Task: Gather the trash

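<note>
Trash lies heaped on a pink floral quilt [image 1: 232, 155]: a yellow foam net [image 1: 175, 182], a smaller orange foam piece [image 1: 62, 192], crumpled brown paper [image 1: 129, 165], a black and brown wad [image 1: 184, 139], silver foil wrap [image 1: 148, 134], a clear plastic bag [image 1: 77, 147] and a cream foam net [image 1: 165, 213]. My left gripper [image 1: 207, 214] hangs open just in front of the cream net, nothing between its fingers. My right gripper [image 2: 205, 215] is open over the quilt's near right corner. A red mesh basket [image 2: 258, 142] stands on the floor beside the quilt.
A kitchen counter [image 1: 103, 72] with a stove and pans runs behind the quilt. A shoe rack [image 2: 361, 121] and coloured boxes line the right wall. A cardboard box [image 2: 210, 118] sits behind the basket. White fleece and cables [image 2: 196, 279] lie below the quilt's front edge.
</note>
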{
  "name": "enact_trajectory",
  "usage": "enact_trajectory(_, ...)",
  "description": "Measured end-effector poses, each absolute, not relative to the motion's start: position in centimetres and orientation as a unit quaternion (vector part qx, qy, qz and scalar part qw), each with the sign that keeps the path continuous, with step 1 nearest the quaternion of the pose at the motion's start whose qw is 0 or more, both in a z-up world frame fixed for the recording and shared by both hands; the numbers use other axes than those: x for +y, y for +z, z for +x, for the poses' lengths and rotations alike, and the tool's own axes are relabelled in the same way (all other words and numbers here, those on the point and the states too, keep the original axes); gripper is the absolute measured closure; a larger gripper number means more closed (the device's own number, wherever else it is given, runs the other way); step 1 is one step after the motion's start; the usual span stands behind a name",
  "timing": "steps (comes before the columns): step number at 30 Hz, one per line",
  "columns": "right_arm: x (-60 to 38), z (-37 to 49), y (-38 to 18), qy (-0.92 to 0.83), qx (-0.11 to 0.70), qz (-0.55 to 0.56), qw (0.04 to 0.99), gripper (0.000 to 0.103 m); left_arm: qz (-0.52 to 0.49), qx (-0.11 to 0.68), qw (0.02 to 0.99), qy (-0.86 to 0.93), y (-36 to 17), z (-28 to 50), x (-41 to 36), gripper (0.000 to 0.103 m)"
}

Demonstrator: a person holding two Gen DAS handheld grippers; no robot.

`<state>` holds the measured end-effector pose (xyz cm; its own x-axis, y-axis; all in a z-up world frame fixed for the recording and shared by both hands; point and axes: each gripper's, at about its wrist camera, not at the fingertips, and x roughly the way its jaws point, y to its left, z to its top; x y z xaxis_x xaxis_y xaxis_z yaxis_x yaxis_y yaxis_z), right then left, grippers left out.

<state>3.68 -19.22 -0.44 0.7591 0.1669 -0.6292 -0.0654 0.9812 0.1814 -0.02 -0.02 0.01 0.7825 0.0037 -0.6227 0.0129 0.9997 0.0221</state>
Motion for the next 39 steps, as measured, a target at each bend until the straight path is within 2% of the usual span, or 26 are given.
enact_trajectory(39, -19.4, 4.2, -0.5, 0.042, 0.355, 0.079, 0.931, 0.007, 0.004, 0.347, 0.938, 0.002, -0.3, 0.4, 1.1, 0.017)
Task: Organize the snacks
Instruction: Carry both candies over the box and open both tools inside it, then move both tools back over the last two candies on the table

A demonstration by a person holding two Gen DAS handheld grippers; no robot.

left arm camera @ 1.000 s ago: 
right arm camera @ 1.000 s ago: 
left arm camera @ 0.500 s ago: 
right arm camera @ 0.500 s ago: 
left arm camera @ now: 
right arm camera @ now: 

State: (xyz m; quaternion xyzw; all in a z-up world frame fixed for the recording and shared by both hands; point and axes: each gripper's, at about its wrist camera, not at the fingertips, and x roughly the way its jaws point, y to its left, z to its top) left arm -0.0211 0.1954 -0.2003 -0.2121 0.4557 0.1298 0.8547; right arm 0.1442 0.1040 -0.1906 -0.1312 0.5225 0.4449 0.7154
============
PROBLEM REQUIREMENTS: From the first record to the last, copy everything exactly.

RESPONSE FOR THIS EXERCISE:
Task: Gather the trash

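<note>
Trash lies heaped on a pink floral quilt [image 1: 232, 155]: a yellow foam net [image 1: 175, 182], a smaller orange foam piece [image 1: 62, 192], crumpled brown paper [image 1: 129, 165], a black and brown wad [image 1: 184, 139], silver foil wrap [image 1: 148, 134], a clear plastic bag [image 1: 77, 147] and a cream foam net [image 1: 165, 213]. My left gripper [image 1: 207, 214] hangs open just in front of the cream net, nothing between its fingers. My right gripper [image 2: 205, 215] is open over the quilt's near right corner. A red mesh basket [image 2: 258, 142] stands on the floor beside the quilt.
A kitchen counter [image 1: 103, 72] with a stove and pans runs behind the quilt. A shoe rack [image 2: 361, 121] and coloured boxes line the right wall. A cardboard box [image 2: 210, 118] sits behind the basket. White fleece and cables [image 2: 196, 279] lie below the quilt's front edge.
</note>
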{
  "name": "enact_trajectory",
  "usage": "enact_trajectory(_, ...)",
  "description": "Measured end-effector poses, each absolute, not relative to the motion's start: position in centimetres and orientation as a unit quaternion (vector part qx, qy, qz and scalar part qw), each with the sign that keeps the path continuous, with step 1 nearest the quaternion of the pose at the motion's start whose qw is 0 or more, both in a z-up world frame fixed for the recording and shared by both hands; the numbers use other axes than those: x for +y, y for +z, z for +x, for the poses' lengths and rotations alike, and the tool's own axes are relabelled in the same way (all other words and numbers here, those on the point and the states too, keep the original axes); gripper is the absolute measured closure; a larger gripper number means more closed (the device's own number, wherever else it is given, runs the other way); step 1 is one step after the motion's start; the usual span stands behind a name",
  "timing": "steps (comes before the columns): step number at 30 Hz, one per line",
  "columns": "right_arm: x (-60 to 38), z (-37 to 49), y (-38 to 18), qy (-0.92 to 0.83), qx (-0.11 to 0.70), qz (-0.55 to 0.56), qw (0.04 to 0.99), gripper (0.000 to 0.103 m); left_arm: qz (-0.52 to 0.49), qx (-0.11 to 0.68), qw (0.02 to 0.99), qy (-0.86 to 0.93), y (-36 to 17), z (-28 to 50), x (-41 to 36), gripper (0.000 to 0.103 m)"
}

Demonstrator: a person holding two Gen DAS handheld grippers; no robot.

`<state>` holds the measured end-effector pose (xyz cm; its own x-axis, y-axis; all in a z-up world frame fixed for the recording and shared by both hands; point and axes: each gripper's, at about its wrist camera, not at the fingertips, and x roughly the way its jaws point, y to its left, z to its top; x y z xaxis_x xaxis_y xaxis_z yaxis_x yaxis_y yaxis_z), right then left, grippers left out.

<state>3.68 -19.22 -0.44 0.7591 0.1669 -0.6292 -0.0654 0.9812 0.1814 -0.02 -0.02 0.01 0.7825 0.0037 -0.6227 0.0129 0.9997 0.0221</state>
Motion for the next 39 steps, as measured, a target at each bend until the straight path is within 2% of the usual span, or 26 are given.
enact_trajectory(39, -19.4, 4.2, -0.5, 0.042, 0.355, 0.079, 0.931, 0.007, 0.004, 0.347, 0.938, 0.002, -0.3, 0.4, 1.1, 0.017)
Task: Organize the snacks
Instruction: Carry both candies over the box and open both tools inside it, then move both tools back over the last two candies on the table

A demonstration by a person holding two Gen DAS handheld grippers; no robot.

left arm camera @ 1.000 s ago: 
right arm camera @ 1.000 s ago: 
left arm camera @ 0.500 s ago: 
right arm camera @ 0.500 s ago: 
left arm camera @ now: 
right arm camera @ now: 

State: (xyz m; quaternion xyzw; all in a z-up world frame fixed for the recording and shared by both hands; point and axes: each gripper's, at about its wrist camera, not at the fingertips, and x roughly the way its jaws point, y to its left, z to its top) left arm -0.0211 0.1954 -0.2003 -0.2121 0.4557 0.1298 0.8547; right arm 0.1442 0.1040 -0.1906 -0.1312 0.5225 0.4449 0.7154

Nothing more belongs to this exercise.